My new bicycle route to work takes me past this Bulgarian deli every day. I’ve never seen a Bulgarian deli. I kind of want to go in and see what it’s like but I’m also kind of afraid. This is how I imagine my trip to the Bulgarian deli will take place.
Location: Bulgarian Deli, Toronto, Near future…Maybe I’m getting carried away but maybe not. I don’t know. I don’t really know anything about Bulgaria, that’s the problem. But not to worry, I’ve been researching the country extensively. Let me share with you what I have learned.
(A handsome man enters.)
Bulgarian Deli Owner (eyeing him suspiciously): You are not Bulgarian! I know Bulgarian. What do you want little man?

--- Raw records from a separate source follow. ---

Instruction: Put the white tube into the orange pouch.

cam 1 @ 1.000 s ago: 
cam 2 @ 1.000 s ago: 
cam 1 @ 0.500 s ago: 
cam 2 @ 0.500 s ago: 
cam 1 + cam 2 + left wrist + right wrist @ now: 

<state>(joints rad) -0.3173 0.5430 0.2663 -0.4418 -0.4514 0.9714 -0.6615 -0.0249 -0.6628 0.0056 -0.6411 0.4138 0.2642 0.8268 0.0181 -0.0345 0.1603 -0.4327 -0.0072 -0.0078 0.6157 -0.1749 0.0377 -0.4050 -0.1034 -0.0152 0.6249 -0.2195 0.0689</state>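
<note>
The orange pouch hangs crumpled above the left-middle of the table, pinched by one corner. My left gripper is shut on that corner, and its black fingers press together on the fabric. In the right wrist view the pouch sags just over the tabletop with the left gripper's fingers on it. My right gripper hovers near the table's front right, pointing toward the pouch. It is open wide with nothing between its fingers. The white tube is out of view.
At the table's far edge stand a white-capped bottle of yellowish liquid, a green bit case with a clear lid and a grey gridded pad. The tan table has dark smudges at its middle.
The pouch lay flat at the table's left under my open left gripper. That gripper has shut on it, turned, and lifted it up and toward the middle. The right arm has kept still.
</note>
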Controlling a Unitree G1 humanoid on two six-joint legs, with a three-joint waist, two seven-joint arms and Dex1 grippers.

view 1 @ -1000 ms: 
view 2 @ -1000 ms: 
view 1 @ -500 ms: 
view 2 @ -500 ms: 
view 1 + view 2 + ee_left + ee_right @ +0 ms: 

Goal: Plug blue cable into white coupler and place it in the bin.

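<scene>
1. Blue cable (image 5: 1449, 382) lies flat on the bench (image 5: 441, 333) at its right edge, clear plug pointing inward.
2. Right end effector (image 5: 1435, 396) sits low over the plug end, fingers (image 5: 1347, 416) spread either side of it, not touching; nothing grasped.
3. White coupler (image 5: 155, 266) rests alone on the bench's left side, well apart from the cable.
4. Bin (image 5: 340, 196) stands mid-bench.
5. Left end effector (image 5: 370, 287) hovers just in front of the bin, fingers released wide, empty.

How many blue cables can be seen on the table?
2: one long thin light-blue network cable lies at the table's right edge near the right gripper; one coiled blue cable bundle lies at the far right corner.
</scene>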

Me: I just moved to the neighborhood and I thought I’d come check out your deli. Hey, what kind of cheese is that?
Bulgarian Deli Owner: You know nothing of our customs! Your presence here is an insult! I should take this cheese and SMASH you!
(The handsome man flees to the sound of boisterous laughter.)
5 Facts about Bulgaria:
1) Due to its location in south-eastern Europe, Bulgaria is part of the Balkan Peninsula and Bulgarians can also be referred to as Balkans. Hmm, sounds kind of like Vulcans. I wonder if they have an affinity for Star Trek?
God, let’s hope not.
Still it might not hurt to wear a Vulcan hoodie.
But I better leave my mohawk and ghetto blaster at home.
2) Bulgaria is in contact with aliens. Leading Bulgarian astrophysicist Latchezer Filipov claims that aliens are living among us.
I’m pretty sure this is him.
He claims to have contacted aliens and posed 30 questions to them regarding world problems and he says that the aliens have answered back in the form of crop circles.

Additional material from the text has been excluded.